L'Atlantique à la rame
mercredi 11 novembre 2009
- Vignoble
Avec François Lamy, Benoît Dusser forme le seul équipage français au départ de l'Atlantic Rowing Race.
Benoît Dusser se prépare pour sa deuxième course transatlantique à la rame. Un exploit partagé avec les Goulainais.
Dans son cabinet du centre-bourg de Carquefou, le kinésithérapeute bouille d'impatience. « J'ai vraiment hâte d'y être. » Encore quelques soins et massages à prodiguer et Benoît Dusser y sera. Où ? Au départ de l'Atlantic Rowing Race 2009. L'épreuve est la plus ancienne course transatlantique à la rame. Elle est aussi considérée comme la plus dure.

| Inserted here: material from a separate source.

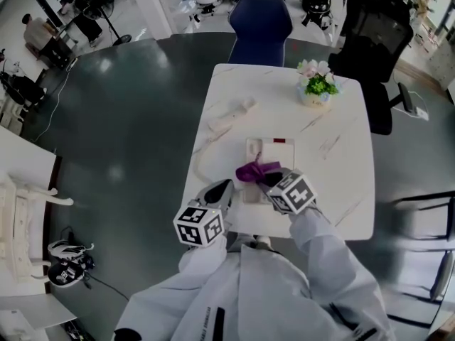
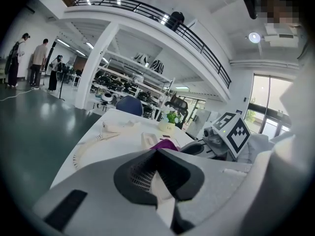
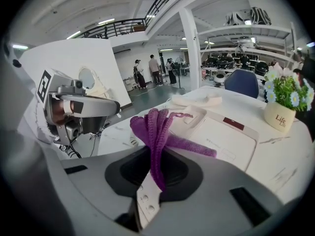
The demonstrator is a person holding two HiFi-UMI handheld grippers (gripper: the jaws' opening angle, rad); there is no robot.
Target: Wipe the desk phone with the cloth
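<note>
A cream desk phone base [image 1: 269,155] lies on the white table [image 1: 341,190]; its handset [image 1: 231,114] rests off the base to the far left, joined by a coiled cord [image 1: 202,155]. My right gripper [image 1: 264,180] is shut on a purple knitted cloth [image 1: 252,170], which hangs over the base's near edge. In the right gripper view the cloth [image 3: 157,136] rises from the jaws above the phone base [image 3: 224,134]. My left gripper [image 1: 222,190] sits at the table's near edge, left of the phone, shut with nothing in it; its closed tips [image 2: 156,167] show in the left gripper view.
A small pot of flowers [image 1: 316,85] stands at the table's far right. A blue chair [image 1: 260,21] and a black chair [image 1: 370,41] stand behind the table. People stand far off on the dark floor [image 1: 128,98].
</note>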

Le dimanche 6 décembre, vingt-cinq bateaux identiques s'élanceront de la Gomera, une petite île de l'archipel des Canaries située au large des côtes africaines.
Moins de 50 jours
Tous prendront le cap à l'ouest. Direction Antigua, au milieu des Caraïbes. Soit 4 500 km à parcourir à la seule force des bras.
Le challenge n'effraie pas Benoît Dusser. Sur la ligne de départ, le Goulainais forme avec le Guadeloupéen François Lamy le seul équipage français en lice. Le duo a de l'expérience : Benoît compte déjà une traversée à son actif ; François, skipper diplômé de la marine marchande, sept. De quoi nourrir quelques ambitions : « Nous ne partons pas faire un reportage photo. Notre objectif est de rejoindre Antigua en moins de 50 jours. »
En 2007, pour sa première expérience (Ndlr : partagée avec François Decourt, un autre Goulainais), Benoît Dusser en avait mis 23 de plus. Alors pour atteindre son but, le marathonien, père de deux enfants, met les bouchées doubles. « Je suis un entraînement intensif depuis 18 mois. » Aviron sur l'Erdre, course à pied, musculation... : dans la dernière ligne droite, l'effort est quotidien.
« Nous ramerons 24 heures sur 24 non-stop, en nous relayant toutes les deux heures. » Un rythme impressionnant.
Le bateau exposé
Demain, le rameur de l'extrême présentera son challenge sportif aux élèves des écoles publiques et privées de Haute-Goulaine. Puis vendredi et samedi, son bateau, Karukera, s'exposera en public, devant la mairie. Contre un chèque de 30 €, chacun sera invité à apposer sa signature sur la coque. Histoire d'aider à combler les « 15 000 € qui manquent au budget ». L'aventure du kiné qui savait ramer ne fait que commencer.